In our case, this was further complicated by the fact that the two councils’ constitutions have their own schemes of delegation and that the powers that could be delegated to the Joint Committee differed between them.
For the shared service to work effectively, it would need to have a fair degree of autonomy over decisions on appointments, budgets, accommodation and operational issues, without the need for them to be referred back through each council’s decision-making structure. Naturally, this led to a lot of questions from Elected Members and the need for re-assurance over the control that their council would retain over this new organisation. The key point that was repeated many times over the course of the project was that all council policy decisions remain with the two councils.
We created a Joint Committee and Delegation Agreement that was acceptable to both councils and consistent with their own ways of working and existing Schemes of Delegation.
In the end, the project team came to a view that some of the autonomy that we would have ideally liked the Joint Committee (and therefore the shared service) to have, would not be possible. For example, senior management appointments will still need to be approved by the ‘parent’ councils.
Drafting the Joint Committee Agreement involved the two councils’ legal teams (and in particular the Director/Head of Service) in a great deal of work. There is an important learning point here for anyone thinking of going down the Joint Committee route. The devil is very much in the detail and you need to allow yourself sufficient time (and ensure that your lawyers have the capacity) to draft and agree your Agreement within the project timetable.
It’s also important to make sure that you map out the path that a decision to set up a shared service needs to take at each council.
Whilst at Newham, the decision just needed to be made by the Cabinet, at Havering the decision needed to go to three meetings – the Cabinet, the Governance Committee (to amend the council’s constitution to set up the joint committee and agree the delegations) and Full Council before being approved.

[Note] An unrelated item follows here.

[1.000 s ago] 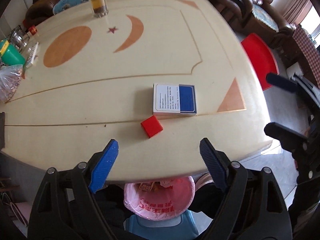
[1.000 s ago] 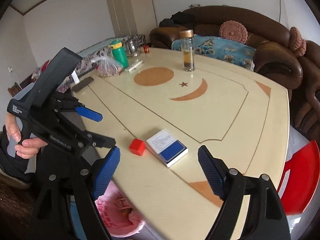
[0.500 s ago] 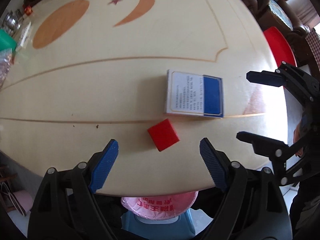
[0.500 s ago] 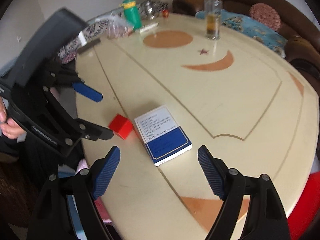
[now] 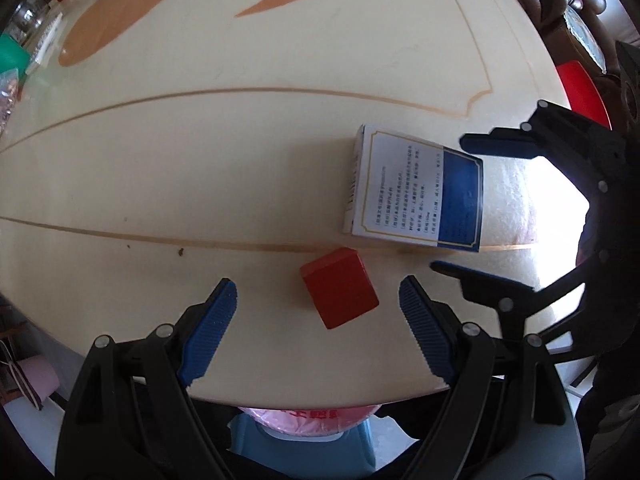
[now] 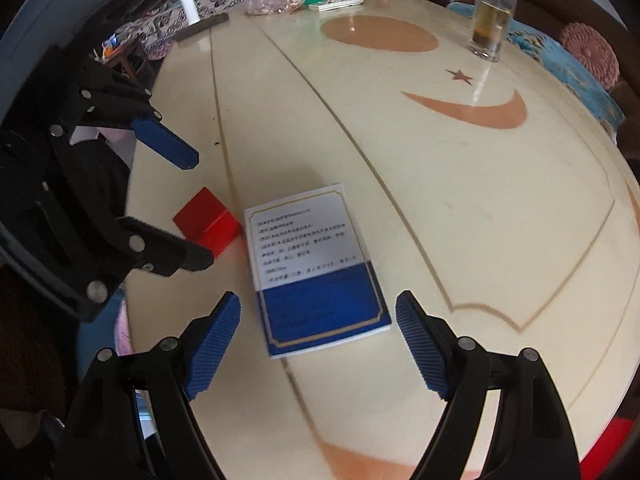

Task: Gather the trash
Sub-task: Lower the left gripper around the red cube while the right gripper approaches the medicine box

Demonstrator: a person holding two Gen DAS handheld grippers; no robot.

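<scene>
The worktop [image 5: 248, 152] is filling most of both views, a cream oval with orange shapes, and I am leaning in over its near edge because the two bits of trash are lying close to that edge. Below the edge, at the bottom centre of the left view, the pink bag [image 5: 308, 420] is waiting in its blue bin, so I judge a short carry is all I need.

The box [image 6: 316, 272], white and blue, is lying flat at the middle of the right view, and my right gripper [image 6: 318, 338] is hanging over its blue end with the jaws standing wide, gripping nothing. The red cube [image 5: 339, 287] is sitting just beside the box, low and centre in the left view, and my left gripper [image 5: 316, 328] is pointing down at it, jaws wide apart and empty, the cube lying between and just ahead of their tips.

Against the earlier frames, both grippers are now lower and closer: the box and cube are looming larger, and the bottle [image 6: 494, 12] is slipping toward the upper right.
</scene>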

Careful planning was needed to ensure that this could happen without delaying the planned ‘go live’ date.
Helping Members make the decision
One thing that really helped steer the business case through the decision-making process was giving all parties on the council thorough briefings and the opportunity to ask questions about the full business case.
In fact, at Havering’s Full Council meeting three of the party leaders recognised and praised the work that had gone into briefing them and helping them understand and take a view on what is a major decision for the council.
You also shouldn’t under-estimate how new and complicated setting up a shared service and Joint Committee can be to those officers and Members who aren’t close to the project. Even very experienced people can need help understanding some of the details and nuances, so time spent explaining your plans is time well spent.
It’s also important to be clear on what specific terms mean – ‘back office’ and ‘support service’ can mean different things to different people!
We are starting 2014 at the exciting point where the shared service between Havering and Newham moves into the implementation phase. We’re confident that the model chosen for the shared service, and the efforts we’ve made to ensure that it is understood, will allow us to achieve our vision, create an exciting and innovative service and deliver the significant savings that both councils expect.